_EXERCISE PROMPT_
The result should be every line of the listing that holds the word "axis".

_SOURCE DATA_
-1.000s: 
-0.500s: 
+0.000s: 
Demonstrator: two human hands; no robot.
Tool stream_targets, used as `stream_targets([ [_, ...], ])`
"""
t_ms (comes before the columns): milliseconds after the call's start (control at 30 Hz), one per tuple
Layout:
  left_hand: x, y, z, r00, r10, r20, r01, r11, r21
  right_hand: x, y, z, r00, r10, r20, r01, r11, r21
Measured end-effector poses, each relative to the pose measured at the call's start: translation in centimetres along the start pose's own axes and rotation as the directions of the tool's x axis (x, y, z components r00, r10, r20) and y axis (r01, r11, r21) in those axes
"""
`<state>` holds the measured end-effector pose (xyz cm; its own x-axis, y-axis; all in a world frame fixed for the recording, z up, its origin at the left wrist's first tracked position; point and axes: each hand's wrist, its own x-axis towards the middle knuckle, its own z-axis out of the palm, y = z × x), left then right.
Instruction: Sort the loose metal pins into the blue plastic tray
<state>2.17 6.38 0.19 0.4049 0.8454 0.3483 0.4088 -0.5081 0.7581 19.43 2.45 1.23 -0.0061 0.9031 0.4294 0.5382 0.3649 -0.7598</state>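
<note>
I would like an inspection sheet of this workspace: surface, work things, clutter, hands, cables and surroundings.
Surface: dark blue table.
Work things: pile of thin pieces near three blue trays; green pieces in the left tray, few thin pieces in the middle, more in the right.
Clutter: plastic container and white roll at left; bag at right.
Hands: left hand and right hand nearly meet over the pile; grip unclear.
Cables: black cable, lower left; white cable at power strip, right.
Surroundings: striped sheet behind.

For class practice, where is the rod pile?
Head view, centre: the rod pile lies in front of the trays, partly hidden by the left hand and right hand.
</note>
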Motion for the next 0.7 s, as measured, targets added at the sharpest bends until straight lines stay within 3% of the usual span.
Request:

_YOUR SOLUTION_
Measured end-effector poses, each relative to the pose measured at the call's start: translation in centimetres along the start pose's own axes and rotation as the directions of the tool's x axis (x, y, z components r00, r10, r20) and y axis (r01, r11, r21) in those axes
`<state>` holds the measured end-effector pose (xyz cm; its own x-axis, y-axis; all in a world frame fixed for the recording, z up, its origin at the left wrist's first tracked position; point and axes: each hand's wrist, its own x-axis towards the middle knuckle, its own z-axis out of the palm, y = z × x), left then right.

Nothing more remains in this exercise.